A further slowing in growth
Oil is the standout mover, Brent +$4.50 and WTI crude +$4.60 on reports Saudi Arabia won’t be pumping any more oil
US stocks are down the best part of 1% following gains of +/-1% in Europe, despite comfortable beats on both revenue and profits from Goldman Sachs (Bank of America less so). Apple’s plans to slow hiring plans ahead of an ‘impending economic downturn’ are partly responsible, its stock down over 2%. This ahead of Netflix’ s earnings after Tuesday’s NYSE close. IBM has just reported and comfortably beaten its Q2 revenue estimate. Elsewhere, the USD is weaker across the board for no obvious ‘new news’ reason save perhaps that oil is up +/-5% after reports President Biden’s visit to Saudi Arabia in the hope of persuading the kingdom to pump more oil has fallen on deaf ears. AUD/USD is off its o/n highs but holding on to the 0.68 handle it recaptured during our time zone yesterday. Benchmark bond yields are higher, in the US by 4-6bps.
Economic news has been limited since local markets left off yesterday and where the key release during our time zone was of course the NZ Q2 CPI, showing headline up to 7.3% from 6.9% against 7.1% expected and the RBNZ’s preferred ‘sectoral factor model’ estimate up to 4.8% from an upward revised 4.6% (from 4.2%) in Q1. The main data overnight has been the US NAHB (Homebuilders) survey which at 55 down from 67 (65 expected) is the weakest since 2015 if we ex-out the temporary crunch lower at the start of the pandemic. This is ahead of US Housing Starts tonight (see Coming Up below).
Looking across all markets, oil is the standout mover, Brent +$4.50 and WTI crude +$4.60 on reports Saudi Arabia won’t be pumping any more oil than otherwise following US President Biden’s visit. Oil is up much more than gas prices into the European market, where the TTF Netherlands benchmark is up less than 1% ahead of Thursday’s scheduled end to the NordStream 1 pipeline maintenance (but which could conceivably be delayed by a few days given the delay in transporting the now-fabled gas turbine from Canada to Germany).
Of note here is the story that Gazprom has declared a force majeure on at least three of its European gas buyers and including Germany. This may be ‘past tense’ in so far it relates to a period from around 14 June up to when NordStream 1 was shut down for a two-week annual maintenance on 11 July, when we know flows dropped by some 60%. Cold comfort though, and where we continue to find no strong reason why Russian President Putin will not be seen to be weaponising gas supplies into the EU, the only real question whether it is as early as this month or not until later in the year.
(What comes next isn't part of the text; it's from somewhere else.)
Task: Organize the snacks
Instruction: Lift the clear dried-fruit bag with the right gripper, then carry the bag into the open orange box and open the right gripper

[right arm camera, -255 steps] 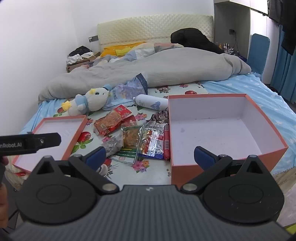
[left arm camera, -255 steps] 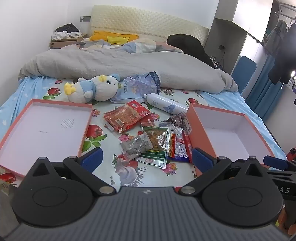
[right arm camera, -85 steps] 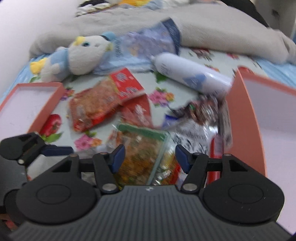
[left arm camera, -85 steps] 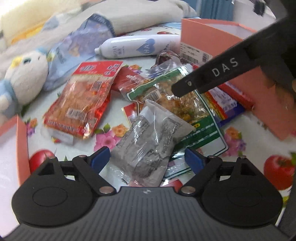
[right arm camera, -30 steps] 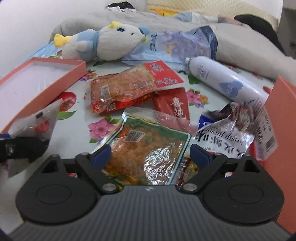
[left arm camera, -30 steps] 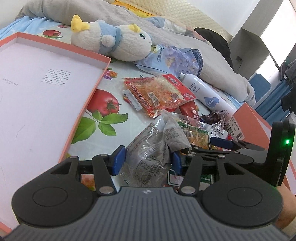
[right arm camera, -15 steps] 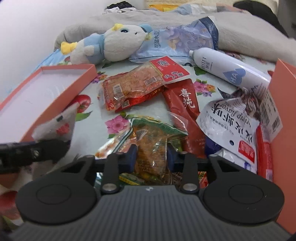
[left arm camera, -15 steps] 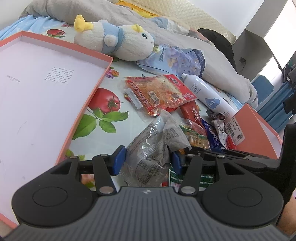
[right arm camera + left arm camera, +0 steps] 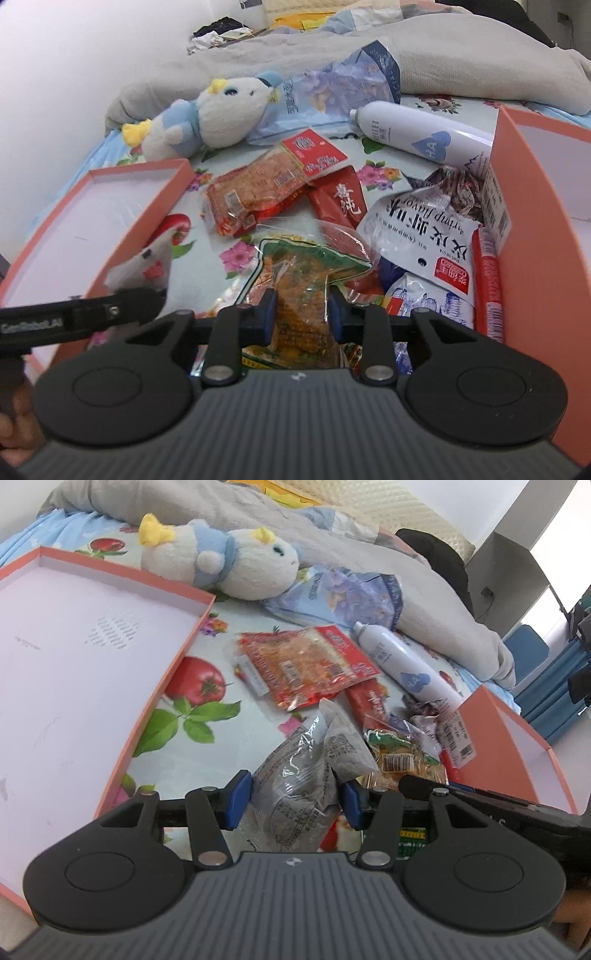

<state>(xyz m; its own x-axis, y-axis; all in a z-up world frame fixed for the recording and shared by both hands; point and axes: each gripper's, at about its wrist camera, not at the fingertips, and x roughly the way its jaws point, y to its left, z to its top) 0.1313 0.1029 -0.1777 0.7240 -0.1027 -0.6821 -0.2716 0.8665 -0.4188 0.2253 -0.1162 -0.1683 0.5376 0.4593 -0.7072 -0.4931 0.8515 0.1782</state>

Latest covid-related news out of China remain discouraging , with new cases in Shanghai sitting above 500 on Sunday (519) after Saturday’s 580 and mass-testing occurring in nine districts as the financial hub seeks to stamp out infections. Meanwhile the gaming enclave of Macau extended its lockdown. There is some (ex-covid) positive news though, with reports late yesterday that the authorities were to sanction the growing consumer boycott on mortgage payments on uncompleted homes and urges (compel?) banks to increase lending to developers so they can complete unfinished housing projects. What this means for mounting debt problems in China down the road, already showing up in runs on smaller banks, is another matter of course.
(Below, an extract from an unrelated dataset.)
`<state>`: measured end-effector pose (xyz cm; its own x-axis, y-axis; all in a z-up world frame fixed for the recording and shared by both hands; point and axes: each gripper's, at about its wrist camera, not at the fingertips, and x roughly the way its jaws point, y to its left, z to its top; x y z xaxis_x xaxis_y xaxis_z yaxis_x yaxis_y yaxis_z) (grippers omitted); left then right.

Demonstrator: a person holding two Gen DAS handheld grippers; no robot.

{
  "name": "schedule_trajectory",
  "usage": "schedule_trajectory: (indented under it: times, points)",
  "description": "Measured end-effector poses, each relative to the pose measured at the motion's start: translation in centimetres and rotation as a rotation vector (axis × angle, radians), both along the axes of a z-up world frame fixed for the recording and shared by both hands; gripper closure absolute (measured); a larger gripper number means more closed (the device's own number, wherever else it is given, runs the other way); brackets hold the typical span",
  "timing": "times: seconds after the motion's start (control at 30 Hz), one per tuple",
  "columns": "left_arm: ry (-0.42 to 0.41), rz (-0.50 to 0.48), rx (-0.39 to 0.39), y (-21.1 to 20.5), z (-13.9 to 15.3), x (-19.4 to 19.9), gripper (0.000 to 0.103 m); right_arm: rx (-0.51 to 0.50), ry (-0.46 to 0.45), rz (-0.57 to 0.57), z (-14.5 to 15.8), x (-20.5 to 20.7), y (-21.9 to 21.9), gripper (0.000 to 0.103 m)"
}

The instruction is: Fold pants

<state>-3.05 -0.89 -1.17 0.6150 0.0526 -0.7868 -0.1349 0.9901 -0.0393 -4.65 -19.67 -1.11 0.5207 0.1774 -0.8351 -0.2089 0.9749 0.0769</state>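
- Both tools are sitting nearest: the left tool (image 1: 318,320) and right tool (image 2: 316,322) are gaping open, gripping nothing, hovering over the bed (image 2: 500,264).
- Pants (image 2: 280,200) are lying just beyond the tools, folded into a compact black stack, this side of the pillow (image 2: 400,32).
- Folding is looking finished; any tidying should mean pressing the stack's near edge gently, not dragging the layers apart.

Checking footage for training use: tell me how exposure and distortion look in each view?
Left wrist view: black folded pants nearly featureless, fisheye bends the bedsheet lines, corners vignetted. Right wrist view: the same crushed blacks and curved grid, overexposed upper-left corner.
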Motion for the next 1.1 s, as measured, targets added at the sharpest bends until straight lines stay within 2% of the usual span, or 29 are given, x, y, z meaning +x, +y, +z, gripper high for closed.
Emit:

Central bank speak has been (mercifully) thin on the ground so far this week, one exception being outgoing Bank of England MPC member (and hawk) Michael Saunders , who says in his view it is not unlikely that rates will rise to 2% or above (currently 1.25% after 5 hikes). He reminds us that his preference has been to tighten relatively quickly and rein in inflation expectations by ‘leaning into’ the risks, and also that that the UK has capacity issues from low workforce growth and demographic challenges (meaning low growth potential). The 2% or above call is hardly big news though with money markets already priced for just over 100bps of rises to Bank Rate over the next (August and September) meetings.
Meanwhile in the UK Tory party leadership context, as expected Tom Tugendhat has been eliminated. That leaves Sunak (115 votes), Mordaunt (82), Truss (71) and Badenoch (58). Another one will drop out Tuesday, then another on Wednesday, leaving the final two, who will battle it out over the month of August, before some 200k Conservative Party members decide who will be leader and PM on or before 5 Sep.
Finally in FX the DXY USD index is down 0.6% and the broader Bloomberg BBDXY -0.4% (the former thanks largely to 0.6% rise in EUR/USD). GBP is top of the G10 leader board for no obvious reason, while NOK and CAD have outpaced gains for the AUD (+0.3) and NZD is softer (-0.2%) and where the oil price jump would seem to account for their outperformance.